Canadian Real Estate Is A Balanced Market, But Getting Worse
The sales to new listings ratio (SNLR) helps to make more sense of this trend. This is the ratio of homes sold compared to the number listed for sale. Right around 50 percent is balanced. If the ratio rises above 60 points, the market is a “seller’s market,” where prices tend to rise. Below 40 percent and the market is considered a “buyer’s market,” and prices tend to fall.
“A metric that’s a bit more concerning for the near-term outlook is the ratio of sales to new listings, which has plunged to just above the 50 [percent] level after holding well above a record high 75 [percent] for all of 2021,” explains Porter.

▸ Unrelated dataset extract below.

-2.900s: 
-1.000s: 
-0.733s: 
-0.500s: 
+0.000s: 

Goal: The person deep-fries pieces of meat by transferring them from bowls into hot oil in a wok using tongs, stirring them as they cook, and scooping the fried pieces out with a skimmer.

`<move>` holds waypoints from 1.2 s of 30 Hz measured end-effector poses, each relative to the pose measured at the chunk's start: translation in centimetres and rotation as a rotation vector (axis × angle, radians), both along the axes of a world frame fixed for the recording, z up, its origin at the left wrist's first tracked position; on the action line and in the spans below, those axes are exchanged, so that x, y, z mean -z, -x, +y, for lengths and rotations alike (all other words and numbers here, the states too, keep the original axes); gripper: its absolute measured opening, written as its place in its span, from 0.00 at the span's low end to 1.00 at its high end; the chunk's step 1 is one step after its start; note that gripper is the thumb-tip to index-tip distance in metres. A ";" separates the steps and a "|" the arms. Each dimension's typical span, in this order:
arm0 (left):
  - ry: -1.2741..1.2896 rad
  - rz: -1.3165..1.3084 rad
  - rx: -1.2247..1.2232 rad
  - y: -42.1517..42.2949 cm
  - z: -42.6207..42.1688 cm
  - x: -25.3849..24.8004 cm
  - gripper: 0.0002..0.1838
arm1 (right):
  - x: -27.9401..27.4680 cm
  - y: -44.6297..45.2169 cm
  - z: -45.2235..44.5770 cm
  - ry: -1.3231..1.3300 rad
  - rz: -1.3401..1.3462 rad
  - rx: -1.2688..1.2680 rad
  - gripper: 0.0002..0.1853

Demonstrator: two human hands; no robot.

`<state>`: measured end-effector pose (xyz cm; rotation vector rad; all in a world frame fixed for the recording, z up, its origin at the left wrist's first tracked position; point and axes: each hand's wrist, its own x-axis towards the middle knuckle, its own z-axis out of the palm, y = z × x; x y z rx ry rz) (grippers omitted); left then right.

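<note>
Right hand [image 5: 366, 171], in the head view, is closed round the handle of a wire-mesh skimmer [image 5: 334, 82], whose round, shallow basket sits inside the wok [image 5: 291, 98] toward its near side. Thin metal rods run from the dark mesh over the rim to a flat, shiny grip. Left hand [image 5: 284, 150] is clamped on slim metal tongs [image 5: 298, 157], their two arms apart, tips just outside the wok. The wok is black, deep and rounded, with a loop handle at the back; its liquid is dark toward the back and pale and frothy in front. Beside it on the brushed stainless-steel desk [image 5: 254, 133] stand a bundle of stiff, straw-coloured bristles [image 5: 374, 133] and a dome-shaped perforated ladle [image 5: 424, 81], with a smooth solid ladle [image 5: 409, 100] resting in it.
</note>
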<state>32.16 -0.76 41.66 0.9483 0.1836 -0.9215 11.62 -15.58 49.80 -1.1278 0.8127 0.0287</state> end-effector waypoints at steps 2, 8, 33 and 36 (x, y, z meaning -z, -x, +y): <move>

Ontario Real Estate Rarely Sees Such Weak Demand
Ontario has seen the biggest dip, with the ratio falling to 40% — a level it has only seen once before in the past 25 years. That was during the 2008/2009 downturn, when the market slowed though it didn’t particularly see a big dip, having only recovered to 1990-levels in real terms at this point.
The above chart shows Ontario’s average home price growth and its SNLR. BMO estimates the SNLR leads home prices by 3-months, so they pushed it forward by that much. The result is a picture that appears to be getting worse.
Porter explains, “prices have famously started to drop in many Ontario cities in recent months, including the GTA, but they’re still up a tad from a year ago. This ratio says there is more weakness coming, and soon.”